Below are some entries. Repeat exactly the lines from the one with "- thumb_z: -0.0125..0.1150" through the one with "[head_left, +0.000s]", and only those.
(Beginning of Record extracts)
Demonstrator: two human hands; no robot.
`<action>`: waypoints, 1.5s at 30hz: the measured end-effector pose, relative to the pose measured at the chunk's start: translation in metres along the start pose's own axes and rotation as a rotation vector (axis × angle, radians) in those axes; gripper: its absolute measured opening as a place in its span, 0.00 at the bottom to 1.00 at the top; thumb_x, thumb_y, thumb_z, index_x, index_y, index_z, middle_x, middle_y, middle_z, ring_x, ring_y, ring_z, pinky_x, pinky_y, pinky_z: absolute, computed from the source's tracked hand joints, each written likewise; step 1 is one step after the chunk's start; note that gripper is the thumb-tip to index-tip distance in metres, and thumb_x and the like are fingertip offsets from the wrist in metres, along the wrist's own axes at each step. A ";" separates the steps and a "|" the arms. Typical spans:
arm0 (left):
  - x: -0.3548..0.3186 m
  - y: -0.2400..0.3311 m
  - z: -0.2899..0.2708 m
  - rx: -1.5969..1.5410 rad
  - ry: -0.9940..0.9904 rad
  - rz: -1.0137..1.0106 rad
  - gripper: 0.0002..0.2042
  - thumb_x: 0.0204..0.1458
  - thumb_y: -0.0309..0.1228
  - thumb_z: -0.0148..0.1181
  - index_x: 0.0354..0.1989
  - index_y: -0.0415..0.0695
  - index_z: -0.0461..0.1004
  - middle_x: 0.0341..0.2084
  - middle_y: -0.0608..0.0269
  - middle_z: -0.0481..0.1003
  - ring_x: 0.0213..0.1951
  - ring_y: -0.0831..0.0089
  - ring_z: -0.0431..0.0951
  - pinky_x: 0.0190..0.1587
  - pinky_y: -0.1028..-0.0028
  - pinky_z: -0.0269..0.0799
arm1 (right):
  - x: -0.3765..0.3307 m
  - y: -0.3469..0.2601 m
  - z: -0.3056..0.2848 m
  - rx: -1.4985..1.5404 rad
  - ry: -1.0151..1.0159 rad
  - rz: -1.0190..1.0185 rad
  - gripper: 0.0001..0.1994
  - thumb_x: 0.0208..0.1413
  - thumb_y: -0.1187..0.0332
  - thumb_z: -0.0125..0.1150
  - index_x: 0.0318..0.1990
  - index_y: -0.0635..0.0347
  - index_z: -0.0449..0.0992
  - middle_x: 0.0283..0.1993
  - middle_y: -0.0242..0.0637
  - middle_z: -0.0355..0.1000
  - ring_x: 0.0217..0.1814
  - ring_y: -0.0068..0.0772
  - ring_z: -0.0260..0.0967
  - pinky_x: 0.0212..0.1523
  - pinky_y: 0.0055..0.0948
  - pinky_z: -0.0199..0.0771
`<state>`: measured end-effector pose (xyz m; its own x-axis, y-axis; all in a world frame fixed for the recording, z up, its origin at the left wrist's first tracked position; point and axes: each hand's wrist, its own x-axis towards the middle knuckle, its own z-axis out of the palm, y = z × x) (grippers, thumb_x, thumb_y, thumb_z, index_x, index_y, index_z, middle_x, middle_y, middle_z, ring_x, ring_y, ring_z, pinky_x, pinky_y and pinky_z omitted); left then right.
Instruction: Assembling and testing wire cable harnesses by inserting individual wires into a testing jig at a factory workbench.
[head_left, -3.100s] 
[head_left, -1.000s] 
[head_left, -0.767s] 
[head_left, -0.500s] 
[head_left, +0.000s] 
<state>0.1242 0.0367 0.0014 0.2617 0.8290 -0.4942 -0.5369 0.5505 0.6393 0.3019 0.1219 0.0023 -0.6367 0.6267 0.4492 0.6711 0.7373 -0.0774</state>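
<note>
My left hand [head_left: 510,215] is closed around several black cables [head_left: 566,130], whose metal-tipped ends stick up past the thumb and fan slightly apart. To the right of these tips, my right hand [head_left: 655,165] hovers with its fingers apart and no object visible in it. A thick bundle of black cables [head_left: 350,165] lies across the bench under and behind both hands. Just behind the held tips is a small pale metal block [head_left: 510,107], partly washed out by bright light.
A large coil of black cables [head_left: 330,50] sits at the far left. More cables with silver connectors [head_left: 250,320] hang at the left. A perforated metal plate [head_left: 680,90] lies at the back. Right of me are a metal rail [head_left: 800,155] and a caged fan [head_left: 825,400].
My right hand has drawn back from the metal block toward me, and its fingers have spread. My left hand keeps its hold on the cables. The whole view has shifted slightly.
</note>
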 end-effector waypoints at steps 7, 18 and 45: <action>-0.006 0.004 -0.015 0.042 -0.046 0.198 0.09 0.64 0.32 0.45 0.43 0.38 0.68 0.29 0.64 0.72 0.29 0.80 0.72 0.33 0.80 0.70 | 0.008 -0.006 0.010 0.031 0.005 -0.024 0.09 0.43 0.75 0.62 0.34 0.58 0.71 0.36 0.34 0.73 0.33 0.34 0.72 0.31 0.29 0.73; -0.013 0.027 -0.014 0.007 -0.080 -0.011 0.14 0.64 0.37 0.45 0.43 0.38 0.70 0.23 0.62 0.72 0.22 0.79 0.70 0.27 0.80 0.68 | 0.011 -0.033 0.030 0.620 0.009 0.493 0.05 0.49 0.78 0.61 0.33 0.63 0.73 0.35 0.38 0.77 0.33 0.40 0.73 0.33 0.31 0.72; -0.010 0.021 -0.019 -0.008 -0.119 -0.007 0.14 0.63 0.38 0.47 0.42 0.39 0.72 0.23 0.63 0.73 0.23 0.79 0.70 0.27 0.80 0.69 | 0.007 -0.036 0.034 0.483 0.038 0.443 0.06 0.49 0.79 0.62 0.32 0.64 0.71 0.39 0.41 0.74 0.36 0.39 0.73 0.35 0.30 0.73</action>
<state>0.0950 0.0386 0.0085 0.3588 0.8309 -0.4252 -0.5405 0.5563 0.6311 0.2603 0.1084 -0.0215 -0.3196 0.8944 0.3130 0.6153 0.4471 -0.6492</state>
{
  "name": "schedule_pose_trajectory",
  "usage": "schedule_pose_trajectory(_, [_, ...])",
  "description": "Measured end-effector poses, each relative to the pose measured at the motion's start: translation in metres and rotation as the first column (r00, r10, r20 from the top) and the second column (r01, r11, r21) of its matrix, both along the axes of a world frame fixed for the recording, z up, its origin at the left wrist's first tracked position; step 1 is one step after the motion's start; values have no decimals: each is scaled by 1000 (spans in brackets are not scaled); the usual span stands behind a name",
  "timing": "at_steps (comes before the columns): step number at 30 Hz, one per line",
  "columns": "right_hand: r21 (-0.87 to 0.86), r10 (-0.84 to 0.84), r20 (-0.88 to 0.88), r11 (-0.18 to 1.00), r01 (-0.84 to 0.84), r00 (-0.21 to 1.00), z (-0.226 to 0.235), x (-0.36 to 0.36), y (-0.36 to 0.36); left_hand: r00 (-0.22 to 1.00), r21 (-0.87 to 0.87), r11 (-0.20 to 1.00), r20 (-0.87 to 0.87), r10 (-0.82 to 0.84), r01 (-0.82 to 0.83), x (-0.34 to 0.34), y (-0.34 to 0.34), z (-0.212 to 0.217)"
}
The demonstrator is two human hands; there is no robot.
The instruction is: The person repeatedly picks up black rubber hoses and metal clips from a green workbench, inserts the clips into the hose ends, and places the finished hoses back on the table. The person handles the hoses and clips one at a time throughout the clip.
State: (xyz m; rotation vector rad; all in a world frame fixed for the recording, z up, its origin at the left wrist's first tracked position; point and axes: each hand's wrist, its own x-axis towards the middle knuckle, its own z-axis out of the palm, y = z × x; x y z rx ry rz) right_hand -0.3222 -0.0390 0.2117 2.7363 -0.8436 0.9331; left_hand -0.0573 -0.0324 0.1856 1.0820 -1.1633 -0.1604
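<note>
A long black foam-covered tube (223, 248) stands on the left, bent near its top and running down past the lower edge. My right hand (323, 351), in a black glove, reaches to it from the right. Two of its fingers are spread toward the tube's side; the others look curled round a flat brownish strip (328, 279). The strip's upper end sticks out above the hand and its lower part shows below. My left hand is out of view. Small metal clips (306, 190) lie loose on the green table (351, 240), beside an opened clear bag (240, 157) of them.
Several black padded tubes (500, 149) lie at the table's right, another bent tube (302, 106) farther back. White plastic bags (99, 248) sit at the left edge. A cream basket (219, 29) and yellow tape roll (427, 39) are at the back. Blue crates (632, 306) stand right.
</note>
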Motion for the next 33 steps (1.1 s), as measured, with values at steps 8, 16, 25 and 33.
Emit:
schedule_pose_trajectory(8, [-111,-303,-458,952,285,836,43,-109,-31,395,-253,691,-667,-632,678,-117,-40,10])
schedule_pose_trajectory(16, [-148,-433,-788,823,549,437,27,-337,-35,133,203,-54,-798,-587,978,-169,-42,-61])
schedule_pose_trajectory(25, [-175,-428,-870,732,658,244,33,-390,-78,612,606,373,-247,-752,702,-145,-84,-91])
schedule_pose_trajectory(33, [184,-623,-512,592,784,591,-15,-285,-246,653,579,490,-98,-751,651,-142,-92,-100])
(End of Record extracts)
◆ Response below:
  - thumb_z: -0.0125..0.1150
  - index_x: 0.0318..0.1990
  - index_y: -0.0635..0.0347
  - index_z: -0.0449..0.0992
  - middle_x: 0.0283..0.1993
  - middle_y: -0.0242..0.0637
  - middle_z: -0.0355..0.1000
  - ring_x: 0.0217..0.1814
  - ring_y: -0.0068..0.0772
  - ring_z: -0.0260..0.0967
  - pinky_x: 0.0212..0.1523
  - pinky_y: 0.0055..0.0948
  - pinky_z: -0.0199..0.0771
`<state>`: measured end-effector pose (xyz m; its own x-axis, y-axis; all in a world frame fixed for the recording, z up, its origin at the left wrist's first tracked position; point and axes: each hand's wrist, its own x-axis towards the middle knuckle, its own z-axis out of the palm, y = z × x) (grippers, thumb_x, thumb_y, thumb_z, index_x, index_y, index_z, middle_x, middle_y, middle_z, ring_x, ring_y, ring_z, pinky_x, pinky_y and pinky_z omitted); left then right.
Instruction: Assembling and testing wire cable harnesses by inserting individual wires into a testing jig at a factory workbench.
[head_left, -3.100s] 
[head_left, -1.000s] 
[head_left, -0.767s] 
[head_left, -0.500s] 
[head_left, +0.000s] 

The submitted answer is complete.